It's fun topic Thursday, which is not a recurring column here, and that means we're going to be going over how insane it is that players of games don't understand the different roles within a game development team. Since the Mercenaries reveal earlier in the week, the Hearthstone community has been a bit of a cesspool when it comes to anger surrounding the mode and its "cash grab[ness]" (lol, no its not) and how other parts of the game suffered because of it (some truth, but not really).

Most importantly though, the developers deserve absolutely zero harassment. If you aren't having fun, find a new game to play! Life is way too short to be angry on the internet.

Misdirected Anger

When you walk into a restaurant and someone messes up your order, why on Earth would you begin yelling at the person cleaning the bathroom? In fact, you shouldn't even be yelling at anyone because that isn't going to accomplish much at all - unless you just want to ruin someone's day for something that was more than likely out of their control (this makes you a dick and your deck slots should be taken away). Add a touch of warmth to your complaint and you'll more than likely end up with better service as a result.

Give developers constructive feedback to let them know why you don't think something is good.

"Nerfing by 1 mana is shit"
"I don't think 1 mana is going to be enough of a nerf, the class being targeted won't be slowed down much at all because..."

Its so depressing when players direct their frustrations toward the community team, stating they are wasting their time writing a funny tweet instead of balancing the game. To think for even a second that that one tweet, even if it did come from someone from the balance team, is responsible for cards not getting nerfed, that's the highest level of wrong that is possible. Or, when someone in there time off work is doing anything else outside of balancing the game. The entitlement is unreal.

Many have stated over the years that community teams are meant to be punching bags and that you should only get in that role if you can deal with it, and in a way, yes, those people are correct, but only because that has been a common thing they must engage with. Imagine how tiring it must feel to see that every single day firsthand when from the outside looking in, it already feels tiring seeing someone else write that in. Damn. Community Managers do not get enough love. 

When a new mode is being developed, and folks don't like it for whatever reason and respond by saying "oh the mode looks like shit, this is why balance has been so bad", that enters the exact same territory. We've very clearly seen a reactive balance team from Blizzard during the development of Mercenaries, so why are people being so stupid about their comments? Some of the folks that are doing live balance are also responsible for upcoming constructed expansion content and we certainly haven't seen those slow down either due to Mercenaries... its almost like there are different teams within the Hearthstone team that are responsible for different things. What was that? That is indeed the case? Lightbulb Moment.

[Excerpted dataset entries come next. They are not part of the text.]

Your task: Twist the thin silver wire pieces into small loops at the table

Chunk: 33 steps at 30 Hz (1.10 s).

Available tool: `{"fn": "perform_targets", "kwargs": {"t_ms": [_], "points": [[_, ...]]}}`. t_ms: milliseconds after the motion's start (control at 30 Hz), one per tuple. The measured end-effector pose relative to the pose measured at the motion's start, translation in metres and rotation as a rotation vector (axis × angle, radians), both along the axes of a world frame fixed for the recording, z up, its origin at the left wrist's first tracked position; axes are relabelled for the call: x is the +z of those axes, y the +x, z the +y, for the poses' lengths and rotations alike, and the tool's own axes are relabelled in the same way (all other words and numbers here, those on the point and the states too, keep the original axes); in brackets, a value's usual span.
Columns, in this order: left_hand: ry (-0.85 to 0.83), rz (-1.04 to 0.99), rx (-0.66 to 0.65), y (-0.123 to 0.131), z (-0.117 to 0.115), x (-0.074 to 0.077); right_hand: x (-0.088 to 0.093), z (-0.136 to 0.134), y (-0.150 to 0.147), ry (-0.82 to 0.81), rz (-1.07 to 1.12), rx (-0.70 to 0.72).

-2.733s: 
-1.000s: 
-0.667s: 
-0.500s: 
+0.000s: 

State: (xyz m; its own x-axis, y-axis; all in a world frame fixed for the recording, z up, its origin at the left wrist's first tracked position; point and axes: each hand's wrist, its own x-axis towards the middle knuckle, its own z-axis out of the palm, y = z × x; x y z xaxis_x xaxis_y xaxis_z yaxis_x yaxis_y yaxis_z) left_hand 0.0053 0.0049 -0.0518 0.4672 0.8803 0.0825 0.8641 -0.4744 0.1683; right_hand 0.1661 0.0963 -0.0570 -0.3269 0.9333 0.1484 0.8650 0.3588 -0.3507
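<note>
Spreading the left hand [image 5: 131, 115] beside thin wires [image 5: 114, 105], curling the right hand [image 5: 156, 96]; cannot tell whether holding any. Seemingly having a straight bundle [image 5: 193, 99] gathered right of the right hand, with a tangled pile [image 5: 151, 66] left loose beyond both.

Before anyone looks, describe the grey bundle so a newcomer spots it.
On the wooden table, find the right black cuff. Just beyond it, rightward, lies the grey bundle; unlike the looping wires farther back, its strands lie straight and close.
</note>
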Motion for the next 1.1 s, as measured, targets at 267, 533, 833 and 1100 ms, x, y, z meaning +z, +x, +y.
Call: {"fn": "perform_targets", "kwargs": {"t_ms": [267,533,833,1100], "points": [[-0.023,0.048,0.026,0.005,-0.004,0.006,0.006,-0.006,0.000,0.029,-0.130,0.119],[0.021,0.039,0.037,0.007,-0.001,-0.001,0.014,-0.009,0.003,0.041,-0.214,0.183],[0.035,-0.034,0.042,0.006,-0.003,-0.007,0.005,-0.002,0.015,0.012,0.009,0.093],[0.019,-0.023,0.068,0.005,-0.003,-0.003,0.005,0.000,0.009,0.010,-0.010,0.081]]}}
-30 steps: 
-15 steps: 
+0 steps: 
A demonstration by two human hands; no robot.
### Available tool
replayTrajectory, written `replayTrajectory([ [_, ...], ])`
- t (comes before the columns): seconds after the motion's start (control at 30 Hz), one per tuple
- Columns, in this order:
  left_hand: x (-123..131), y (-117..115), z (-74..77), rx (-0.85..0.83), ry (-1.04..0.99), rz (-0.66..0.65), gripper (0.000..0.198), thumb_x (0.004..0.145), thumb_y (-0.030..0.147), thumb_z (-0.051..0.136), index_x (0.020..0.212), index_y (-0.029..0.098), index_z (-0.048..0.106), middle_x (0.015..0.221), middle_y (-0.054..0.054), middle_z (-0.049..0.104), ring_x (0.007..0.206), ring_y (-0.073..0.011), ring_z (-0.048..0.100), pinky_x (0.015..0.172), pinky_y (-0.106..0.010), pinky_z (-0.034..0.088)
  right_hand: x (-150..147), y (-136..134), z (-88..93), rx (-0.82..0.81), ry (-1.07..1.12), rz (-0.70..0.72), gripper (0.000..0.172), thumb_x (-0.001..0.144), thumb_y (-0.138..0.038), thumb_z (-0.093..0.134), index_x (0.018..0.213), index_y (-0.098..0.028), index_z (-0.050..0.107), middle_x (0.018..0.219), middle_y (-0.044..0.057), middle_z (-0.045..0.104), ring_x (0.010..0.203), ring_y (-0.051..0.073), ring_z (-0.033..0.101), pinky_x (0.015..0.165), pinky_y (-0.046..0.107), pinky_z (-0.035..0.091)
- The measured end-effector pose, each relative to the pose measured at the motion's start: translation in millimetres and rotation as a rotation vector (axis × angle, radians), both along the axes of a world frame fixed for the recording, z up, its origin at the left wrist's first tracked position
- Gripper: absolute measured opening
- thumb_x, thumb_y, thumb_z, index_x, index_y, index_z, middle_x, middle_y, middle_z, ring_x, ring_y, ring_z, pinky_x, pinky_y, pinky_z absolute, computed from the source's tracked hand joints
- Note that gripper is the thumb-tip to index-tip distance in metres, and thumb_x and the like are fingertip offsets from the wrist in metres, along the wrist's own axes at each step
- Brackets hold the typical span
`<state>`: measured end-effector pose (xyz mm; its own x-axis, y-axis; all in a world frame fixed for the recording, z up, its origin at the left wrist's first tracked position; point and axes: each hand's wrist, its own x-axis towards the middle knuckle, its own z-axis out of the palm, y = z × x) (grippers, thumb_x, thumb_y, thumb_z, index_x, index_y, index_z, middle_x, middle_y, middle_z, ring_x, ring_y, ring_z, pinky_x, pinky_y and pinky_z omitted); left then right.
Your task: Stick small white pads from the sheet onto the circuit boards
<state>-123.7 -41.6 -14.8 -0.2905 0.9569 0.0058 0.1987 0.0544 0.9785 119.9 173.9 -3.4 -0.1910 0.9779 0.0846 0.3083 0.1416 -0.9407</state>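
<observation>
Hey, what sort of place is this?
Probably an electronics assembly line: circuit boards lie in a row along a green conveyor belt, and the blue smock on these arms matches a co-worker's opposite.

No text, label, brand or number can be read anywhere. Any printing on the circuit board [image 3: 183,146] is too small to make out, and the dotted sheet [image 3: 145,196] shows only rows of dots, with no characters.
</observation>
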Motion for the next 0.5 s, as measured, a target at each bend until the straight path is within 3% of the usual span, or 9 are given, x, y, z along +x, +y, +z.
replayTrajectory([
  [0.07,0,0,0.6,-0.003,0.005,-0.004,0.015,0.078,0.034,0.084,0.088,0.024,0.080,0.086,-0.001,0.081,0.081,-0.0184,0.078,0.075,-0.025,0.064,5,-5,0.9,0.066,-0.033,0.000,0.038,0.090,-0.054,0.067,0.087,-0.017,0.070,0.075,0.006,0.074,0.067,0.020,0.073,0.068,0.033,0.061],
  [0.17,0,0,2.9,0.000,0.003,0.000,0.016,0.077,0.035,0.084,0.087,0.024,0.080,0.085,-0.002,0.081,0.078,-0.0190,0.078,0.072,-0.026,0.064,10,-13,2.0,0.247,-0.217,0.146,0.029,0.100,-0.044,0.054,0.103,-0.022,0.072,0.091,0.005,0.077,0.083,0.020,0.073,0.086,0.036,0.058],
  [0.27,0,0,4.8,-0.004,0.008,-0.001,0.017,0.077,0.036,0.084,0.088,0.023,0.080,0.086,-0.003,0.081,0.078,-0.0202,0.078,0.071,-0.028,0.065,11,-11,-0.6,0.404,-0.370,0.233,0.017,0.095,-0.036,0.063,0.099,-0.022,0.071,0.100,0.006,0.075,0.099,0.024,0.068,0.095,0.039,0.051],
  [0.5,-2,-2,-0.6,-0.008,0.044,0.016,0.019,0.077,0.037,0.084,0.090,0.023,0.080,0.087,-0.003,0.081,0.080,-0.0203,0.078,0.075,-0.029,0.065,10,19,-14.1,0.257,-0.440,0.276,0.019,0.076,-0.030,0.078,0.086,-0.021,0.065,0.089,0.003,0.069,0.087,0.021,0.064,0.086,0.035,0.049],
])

Yes, Some Stuff in Hearthstone is Neglected

Tavern Brawl. Oh my sweet summer child.

Mercenaries has unfortunately caused some slowdowns on the side of the live content team; This has previously been confirmed by Dean Ayala in his weekly Q&As where he has stated the mode became the main focus of the team. With Book of Heroes being done, Book of Mercenaries possibly still being worked on (if it isn't finished yet internally), and Mercenaries finally coming out soon, there is renewed hope for those that love to play Tavern Brawls and Duels. These two modes are a part of the live content team that has been hard at work on Mercenaries so yes, sometimes we do end up with rough spots on other modes, but its pretty clear that balance in the main constructed game isn't one of them.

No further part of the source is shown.